Short-term plasticity of cortico-cortical excitatory input was modulated in male 3xTg-AD mice, but not in females
Postsynaptic responses are crucial electrophysiological properties of neurons and depend on how APs are regulated [50,66–68]. When two bursts of AP activate synaptic transmission in a short period, the second postsynaptic response can be larger or smaller than the first. The ratio of the amplitude from the second response to that of the first is called PPR and depends on the probability of vesicular release at the synapse [69]. Then, PPR is used to measure the release probability of cortico-cortical excitatory synapses from fibers of layer 1–2 to dendrites of neurons localized in the layer 5 of EC neurons (Fig. 3C). To discriminate between excitatory and inhibitory inputs, we performed electrical stimulation at different imposed voltages (Fig. 11A and 11B). An excitatory input generated a depolarizing current, which increased upon the application of a hyperpolarized voltage, whereas inhibitory inputs produced a hyperpolarizing current when the imposed voltage was kept under -63 mV (i.e. the estimated reversal potential of Cl− ions) to generate a depolarizing current under that potential. Examples of PPR recorded in neurons of male and female mice expressing or not the transgenes (Fig. 11C). We found a lower PPR in male 3xTg-AD neurons, compared to NonTg cells from the same sex (Student t-test, t=2.70 / p=0.03, Fig. 11E). No difference of genotype was observed in females. Applications of GABAa receptor antagonist picrotoxin (100 µM) with or without NMDA receptor antagonist D-APV (100 µM) in extracellular solution demonstrated that these two receptors were not involved in the postsynaptic current generated in this protocol (Fig. 11F). PPR negatively correlated with sEPSC (r2 = -0.735, p = 0.0005, N = 18) and with F-I curves (r2 = -0.5649, p = 0.022, N = 16), two factors reflecting the neuronal hyperactivity.
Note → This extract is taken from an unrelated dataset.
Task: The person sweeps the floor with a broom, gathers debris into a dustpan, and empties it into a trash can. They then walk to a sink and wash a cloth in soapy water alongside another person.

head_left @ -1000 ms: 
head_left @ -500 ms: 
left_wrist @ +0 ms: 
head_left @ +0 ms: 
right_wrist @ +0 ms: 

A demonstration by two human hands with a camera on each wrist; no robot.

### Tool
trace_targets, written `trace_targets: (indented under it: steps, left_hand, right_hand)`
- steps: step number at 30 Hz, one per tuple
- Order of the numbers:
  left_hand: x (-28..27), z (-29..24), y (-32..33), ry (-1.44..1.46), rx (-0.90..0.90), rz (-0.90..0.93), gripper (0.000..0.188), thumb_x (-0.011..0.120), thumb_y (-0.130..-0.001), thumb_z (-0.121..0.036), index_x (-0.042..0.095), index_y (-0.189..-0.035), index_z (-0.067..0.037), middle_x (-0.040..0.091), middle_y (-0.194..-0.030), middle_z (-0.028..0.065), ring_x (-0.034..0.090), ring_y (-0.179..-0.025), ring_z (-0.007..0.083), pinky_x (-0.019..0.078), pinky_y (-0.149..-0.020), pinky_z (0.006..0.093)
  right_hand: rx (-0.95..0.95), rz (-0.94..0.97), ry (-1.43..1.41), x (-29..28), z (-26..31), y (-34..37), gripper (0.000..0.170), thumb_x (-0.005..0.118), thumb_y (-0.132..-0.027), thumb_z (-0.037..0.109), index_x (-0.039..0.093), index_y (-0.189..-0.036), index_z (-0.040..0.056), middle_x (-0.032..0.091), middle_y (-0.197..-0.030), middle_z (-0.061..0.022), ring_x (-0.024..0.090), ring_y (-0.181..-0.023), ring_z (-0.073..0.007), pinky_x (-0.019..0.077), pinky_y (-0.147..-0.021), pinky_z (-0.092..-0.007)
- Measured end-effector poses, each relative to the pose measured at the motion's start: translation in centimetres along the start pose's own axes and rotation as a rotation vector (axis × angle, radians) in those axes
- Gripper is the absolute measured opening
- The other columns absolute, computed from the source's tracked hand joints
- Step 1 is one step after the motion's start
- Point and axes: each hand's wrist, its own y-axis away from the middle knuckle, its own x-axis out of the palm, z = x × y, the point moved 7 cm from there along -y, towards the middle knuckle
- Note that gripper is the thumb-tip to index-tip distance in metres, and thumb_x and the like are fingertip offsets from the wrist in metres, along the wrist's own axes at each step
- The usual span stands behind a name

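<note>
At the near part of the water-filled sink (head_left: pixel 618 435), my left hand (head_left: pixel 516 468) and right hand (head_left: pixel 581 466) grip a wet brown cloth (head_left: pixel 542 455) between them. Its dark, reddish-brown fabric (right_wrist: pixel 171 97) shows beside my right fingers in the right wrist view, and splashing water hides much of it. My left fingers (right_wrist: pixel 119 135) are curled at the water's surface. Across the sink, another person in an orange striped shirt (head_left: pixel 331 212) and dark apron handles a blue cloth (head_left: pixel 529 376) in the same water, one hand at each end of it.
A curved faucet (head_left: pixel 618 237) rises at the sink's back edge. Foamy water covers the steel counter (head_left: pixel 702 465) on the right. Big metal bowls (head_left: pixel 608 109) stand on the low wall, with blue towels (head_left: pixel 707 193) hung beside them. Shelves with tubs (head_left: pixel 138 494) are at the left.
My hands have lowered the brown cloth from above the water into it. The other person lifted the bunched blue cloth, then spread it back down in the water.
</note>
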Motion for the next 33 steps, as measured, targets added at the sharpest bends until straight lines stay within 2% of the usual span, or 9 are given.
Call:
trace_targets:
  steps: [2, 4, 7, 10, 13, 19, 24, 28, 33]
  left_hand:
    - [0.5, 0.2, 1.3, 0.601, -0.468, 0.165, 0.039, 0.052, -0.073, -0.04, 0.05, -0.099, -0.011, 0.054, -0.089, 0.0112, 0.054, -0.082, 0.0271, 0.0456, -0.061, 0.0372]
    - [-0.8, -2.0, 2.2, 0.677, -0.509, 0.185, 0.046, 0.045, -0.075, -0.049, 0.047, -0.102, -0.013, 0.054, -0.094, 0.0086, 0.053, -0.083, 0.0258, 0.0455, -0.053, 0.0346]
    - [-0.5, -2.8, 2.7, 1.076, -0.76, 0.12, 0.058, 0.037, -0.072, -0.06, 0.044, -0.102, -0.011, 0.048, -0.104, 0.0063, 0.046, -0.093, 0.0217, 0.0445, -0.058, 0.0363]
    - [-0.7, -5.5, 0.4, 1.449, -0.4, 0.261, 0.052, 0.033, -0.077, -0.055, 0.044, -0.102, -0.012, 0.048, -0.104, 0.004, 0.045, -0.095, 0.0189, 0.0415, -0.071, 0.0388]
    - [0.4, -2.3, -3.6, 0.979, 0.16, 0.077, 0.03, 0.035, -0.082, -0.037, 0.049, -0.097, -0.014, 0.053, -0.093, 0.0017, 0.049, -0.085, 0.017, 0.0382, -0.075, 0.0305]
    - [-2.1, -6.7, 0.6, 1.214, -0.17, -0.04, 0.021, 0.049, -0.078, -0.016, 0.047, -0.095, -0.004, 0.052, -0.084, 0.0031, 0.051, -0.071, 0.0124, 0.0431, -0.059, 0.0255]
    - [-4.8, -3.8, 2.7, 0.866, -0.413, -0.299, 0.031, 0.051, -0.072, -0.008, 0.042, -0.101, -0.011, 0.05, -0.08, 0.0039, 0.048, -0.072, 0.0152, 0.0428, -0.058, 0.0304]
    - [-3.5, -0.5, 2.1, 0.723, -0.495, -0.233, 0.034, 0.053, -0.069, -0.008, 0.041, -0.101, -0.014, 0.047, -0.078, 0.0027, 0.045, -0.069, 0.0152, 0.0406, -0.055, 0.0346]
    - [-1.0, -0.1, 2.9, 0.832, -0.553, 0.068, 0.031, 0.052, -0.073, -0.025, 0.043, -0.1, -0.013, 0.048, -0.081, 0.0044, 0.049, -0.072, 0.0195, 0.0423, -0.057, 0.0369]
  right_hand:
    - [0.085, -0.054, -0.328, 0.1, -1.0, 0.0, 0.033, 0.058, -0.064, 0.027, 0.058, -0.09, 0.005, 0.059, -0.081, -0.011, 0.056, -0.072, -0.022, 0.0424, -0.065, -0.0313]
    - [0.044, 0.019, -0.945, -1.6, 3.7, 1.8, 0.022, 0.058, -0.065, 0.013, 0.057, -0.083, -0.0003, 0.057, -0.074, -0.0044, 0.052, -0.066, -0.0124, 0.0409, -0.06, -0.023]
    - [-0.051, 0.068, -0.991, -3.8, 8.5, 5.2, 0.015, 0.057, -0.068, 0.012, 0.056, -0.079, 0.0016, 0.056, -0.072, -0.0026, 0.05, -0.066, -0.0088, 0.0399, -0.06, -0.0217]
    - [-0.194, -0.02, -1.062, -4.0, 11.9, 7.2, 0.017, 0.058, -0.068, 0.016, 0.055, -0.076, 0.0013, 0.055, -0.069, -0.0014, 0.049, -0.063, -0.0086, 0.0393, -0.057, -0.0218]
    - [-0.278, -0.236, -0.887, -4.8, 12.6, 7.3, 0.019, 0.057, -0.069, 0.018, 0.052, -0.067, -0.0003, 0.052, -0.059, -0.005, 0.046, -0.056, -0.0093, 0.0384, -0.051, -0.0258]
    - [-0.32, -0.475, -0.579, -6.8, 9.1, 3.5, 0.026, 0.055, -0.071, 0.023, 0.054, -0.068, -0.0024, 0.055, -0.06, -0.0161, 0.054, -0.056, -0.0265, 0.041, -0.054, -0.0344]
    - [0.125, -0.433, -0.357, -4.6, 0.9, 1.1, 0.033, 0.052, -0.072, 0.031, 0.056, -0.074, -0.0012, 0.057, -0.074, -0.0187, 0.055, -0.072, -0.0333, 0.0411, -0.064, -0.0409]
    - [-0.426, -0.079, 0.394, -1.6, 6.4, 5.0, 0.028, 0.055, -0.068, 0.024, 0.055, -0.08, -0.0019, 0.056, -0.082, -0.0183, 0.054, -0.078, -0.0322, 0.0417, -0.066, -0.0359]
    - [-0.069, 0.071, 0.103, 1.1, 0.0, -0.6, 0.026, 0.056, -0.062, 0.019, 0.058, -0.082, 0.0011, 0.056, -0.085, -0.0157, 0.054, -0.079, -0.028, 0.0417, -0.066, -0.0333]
Transgenic expression induced synaptic protein impairments
AD is associated with changes in synaptic proteins [35,43,70–75], which could have significant impact at the cellular level. To find if sexes influenced synaptic function at the molecular level in AD, we quantified several proteins in the parietotemporal cortex by western blot. We found an increase of SAP102 in transgenic mice of both sexes (two-way ANOVA, genotype: F(1)=5.43 / p=0.026, Table S3). In addition, the cytosol/membrane ratio of GAD65 is increased only in transgenic females (Student t-test, effect of transgenes in females: t=2.79 / p=0.009, effect of sex in 3xTg-AD: t=-2.96 / p=0.006, Table S3). A positive relationship was observed between SAP102 and the cytosol/membrane ratio of GAD65 (r2 = 0.259, p = 0.002, N = 35). There was no difference for drebrin, gephyrin, VGAT, PSD-95, synaptophysin, Nr2B, NR1, NeuN, GluR2 and GABAaR (Table S3).